AsymmetricGAN - Dual Generator Generative Adversarial Networks for Multi-Domain Image-to-Image Translation

Overview

License CC BY-NC-SA 4.0 Python 3.6 Packagist Last Commit Maintenance Contributing Ask Me Anything !

AsymmetricGAN for Image-to-Image Translation

AsymmetricGAN Framework for Multi-Domain Image-to-Image Translation

UN_Framework

AsymmetricGAN Framework for Hand Gesture-to-Gesture Translation

SU_Framework

Conference paper | Extended paper | Project page | Slides | Poster

Dual Generator Generative Adversarial Networks for Multi-Domain Image-to-Image Translation.
Hao Tang1, Dan Xu2, Wei Wang3, Yan Yan4 and Nicu Sebe1.
1University of Trento, Italy, 2University of Oxford, UK, 3EPFL, Switzerland, 4Texas State University, USA.
In ACCV 2018 (Oral).
The repository offers the official implementation of our paper in PyTorch.

License

Copyright (C) 2019 University of Trento, Italy.

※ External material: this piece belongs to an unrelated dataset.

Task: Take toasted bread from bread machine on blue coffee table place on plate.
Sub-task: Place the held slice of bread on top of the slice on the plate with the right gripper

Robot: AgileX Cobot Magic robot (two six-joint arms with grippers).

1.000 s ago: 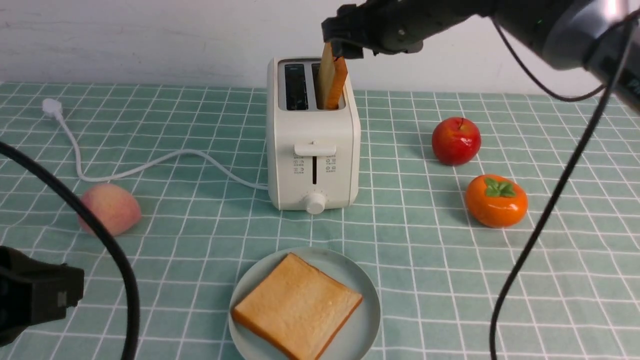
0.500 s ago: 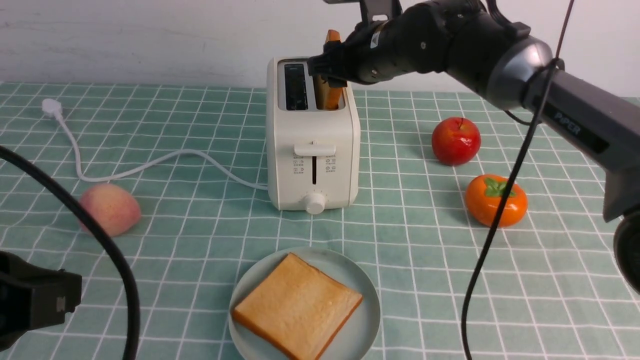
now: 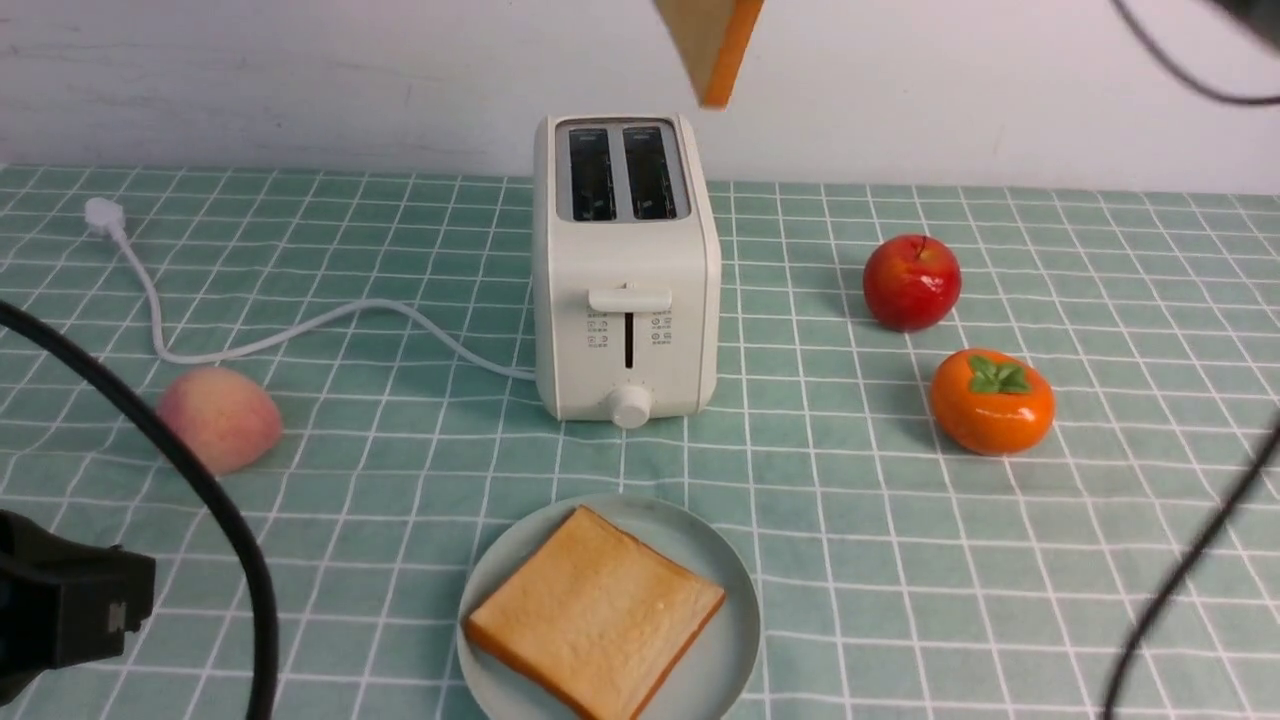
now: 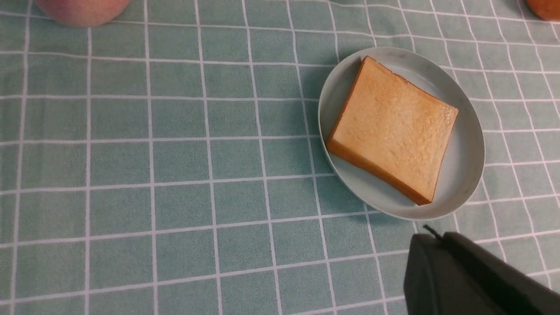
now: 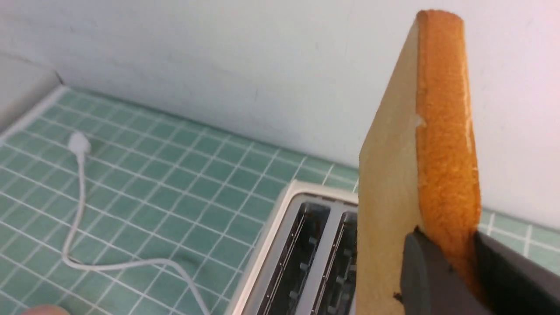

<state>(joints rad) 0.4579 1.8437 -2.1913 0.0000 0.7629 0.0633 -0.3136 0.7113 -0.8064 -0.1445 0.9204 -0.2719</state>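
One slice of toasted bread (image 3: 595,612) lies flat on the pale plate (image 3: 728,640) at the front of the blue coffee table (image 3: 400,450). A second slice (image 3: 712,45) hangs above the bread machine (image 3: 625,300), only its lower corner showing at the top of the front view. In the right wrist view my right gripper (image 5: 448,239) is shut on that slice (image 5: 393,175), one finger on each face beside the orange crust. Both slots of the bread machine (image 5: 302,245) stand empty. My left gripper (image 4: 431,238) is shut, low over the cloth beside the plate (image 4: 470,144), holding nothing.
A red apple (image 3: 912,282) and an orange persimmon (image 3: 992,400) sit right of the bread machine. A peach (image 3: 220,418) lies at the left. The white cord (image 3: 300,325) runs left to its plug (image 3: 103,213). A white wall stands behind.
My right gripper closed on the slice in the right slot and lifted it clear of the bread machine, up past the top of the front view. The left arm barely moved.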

All rights reserved. Licensed under the CC BY-NC-SA 4.0 (Attribution-NonCommercial-ShareAlike 4.0 International)

The code is released for academic research use only. For commercial use, please contact [email protected].

Installation

Clone this repo.

git clone https://github.com/Ha0Tang/AsymmetricGAN
cd AsymmetricGAN/

This code requires PyTorch 0.4.1 and python 3.6+. Please install dependencies by

pip install -r requirements.txt (for pip users)

or

./scripts/conda_deps.sh (for Conda users)

To reproduce the results reported in the paper, you would need two NVIDIA GeForce GTX 1080 Ti GPUs or two NVIDIA TITAN Xp GPUs.

Dataset Preparation

For hand gesture-to-gesture translation task, we use NTU Hand Digit and Creative Senz3D datasets. Both datasets must be downloaded beforehand. Please download them on the respective webpages. In addition, follow GestureGAN to prepare both datasets. Please cite their papers if you use the data.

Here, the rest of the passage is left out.